FICO - The First Step to Owning
Choosing a lender isn't the first step in becoming a homeowner. In reality, the home buying process starts and ends with your finances. To make your goal of homeownership realized, considering your credit score is a must along with the type of loan for which you'll qualify in Miami, Florida.
A FICO score is a review of your years of credit history based on a model developed by Fair Isaac and Company. Most people traditionally have a score of 650, but scores are tiered from 300 to 850. Even though more people these days are experiencing job loss and delinquent credit cards, FICO scores aren't necessarily adjusted "on a curve." A low score is a low score and that often means you can't get credit extended to you in the form of a mortgage loan. Some of the factors in reviewing your FICO score include:
- Payment History — How often do you make late payments?
- Credit to Debt Ratio — How much do you owe versus your available credit?
- Credit Inquiries — Do you have too many open accounts?
- Types of Credit — Do you have a healthy mix of loans and credit cards?
When you pull your credit report, you'll see that you actually have three reports. Experian, Equifax and TransUnion — three of the major credit reporting agencies — use a slightly different systems to determine your credit rating. FICO is used by Experian. Equifax's model is called BEACON and TransUnion uses EMPIRICA. Because of this, you have three scores, one for each scoring model.
When you apply for a mortgage or any other loan, lenders want to make sure that extending a loan to you isn't a risk. Your FICO score gives lenders an insight into what type of borrower you'll be solely because of your credit history. You'll need a score of at least 700 to get a decent interest rate. If your score is lower, you can still qualify for a loan, but the interest accumulated in the long run could be more than double the amount of an individual with a higher FICO score.
We're used to working with all levels of credit scores. Call us at (786) 388-0110 and we can help you get on the right track to the home of your dreams.
There are plans to raise your score. Improving your FICO score takes time. It can be hard to make a large-scale change in your number with small changes, but your score can improve in a few years by keeping tabs your credit report and by using your credit wisely. The most important thing is to know your FICO score. Here are some ways you can improve your credit score:
- Correct your credit report. If you discover mistakes on your credit report, write to the bureau requesting that the item be removed. If you have a common name or the same name as a family member, you'll want to give extra care to make sure the activity reported is correct.

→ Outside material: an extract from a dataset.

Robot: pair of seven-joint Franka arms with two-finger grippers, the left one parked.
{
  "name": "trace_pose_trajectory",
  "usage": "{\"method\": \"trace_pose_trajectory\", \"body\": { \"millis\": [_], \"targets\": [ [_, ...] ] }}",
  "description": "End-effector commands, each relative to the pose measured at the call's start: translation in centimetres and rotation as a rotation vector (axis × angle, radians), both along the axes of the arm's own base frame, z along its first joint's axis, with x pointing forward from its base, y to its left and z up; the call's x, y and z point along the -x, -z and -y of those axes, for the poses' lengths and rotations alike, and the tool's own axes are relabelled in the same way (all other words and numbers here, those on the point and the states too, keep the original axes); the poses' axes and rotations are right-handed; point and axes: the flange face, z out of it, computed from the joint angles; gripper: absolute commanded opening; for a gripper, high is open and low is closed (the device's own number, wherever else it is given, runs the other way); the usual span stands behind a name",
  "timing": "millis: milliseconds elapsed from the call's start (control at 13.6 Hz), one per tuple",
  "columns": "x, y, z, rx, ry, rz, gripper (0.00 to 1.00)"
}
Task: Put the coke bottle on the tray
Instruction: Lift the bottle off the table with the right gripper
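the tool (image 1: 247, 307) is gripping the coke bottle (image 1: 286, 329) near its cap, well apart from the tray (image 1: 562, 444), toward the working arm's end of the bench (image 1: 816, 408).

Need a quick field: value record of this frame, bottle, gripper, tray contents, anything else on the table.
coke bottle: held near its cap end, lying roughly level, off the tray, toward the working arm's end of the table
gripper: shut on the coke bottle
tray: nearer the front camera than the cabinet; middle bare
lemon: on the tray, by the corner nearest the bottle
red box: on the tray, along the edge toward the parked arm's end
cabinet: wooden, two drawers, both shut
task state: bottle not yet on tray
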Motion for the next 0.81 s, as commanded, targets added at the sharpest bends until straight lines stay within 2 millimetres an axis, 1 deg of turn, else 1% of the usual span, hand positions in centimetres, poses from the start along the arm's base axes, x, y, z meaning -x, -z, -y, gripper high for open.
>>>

- Even out your debt. At first, this doesn't seem like a good idea. But, you want to avoid of having one card that is at the maximum and have your remaining cards at a zero balance. It's better to have each of your cards at an even balance than to have the most of your debt sitting on a single card.
- Department store cards and gas cards. For those who have non-existent credit or less-than-stellar credit, retail credit cards and gas credit cards are ways to obtain credit, increase your credit limits and keep up your payments, which will raise your credit. You must always avoid carrying a high balance for too long because these types of cards usually have a surprisingly high interest rate.
- Keep your cards in rotation. Whether you're just getting started with credit, or if you've got older cards, be sure to use your cards to make sure your accounts maintain an active status. But, pay them off in no more than two or three payments.
- Stay on top of payments. Payment history is a huge factor in your credit score. It's where people who have recently been unemployed see the biggest dip in their credit score. Yes, it takes longer to restore your credit with payment history, but it's the most reliable way to prove that you're responsible enough to make payments to a lender.
Knowing the ways you can improve your FICO score, you're one step closer to becoming a homeowner. Know that when you're ready to apply for a loan to purchase a house, you'll want to keep your credit inquiries within a two-week window to avoid a negative mark on your credit score. With the help of Delphi Investment Realty, the loan application process can be a stress-free experience so you, too, can become a homeowner.
Get more information by visiting myFICO.com, Fair Isaac's informational site and you can review all of your credit reports for free each year at annualcreditreport.com. And, for a small payment, you can get your FICO score from each bureau on their websites: equifax.com, experian.com and transunion.com.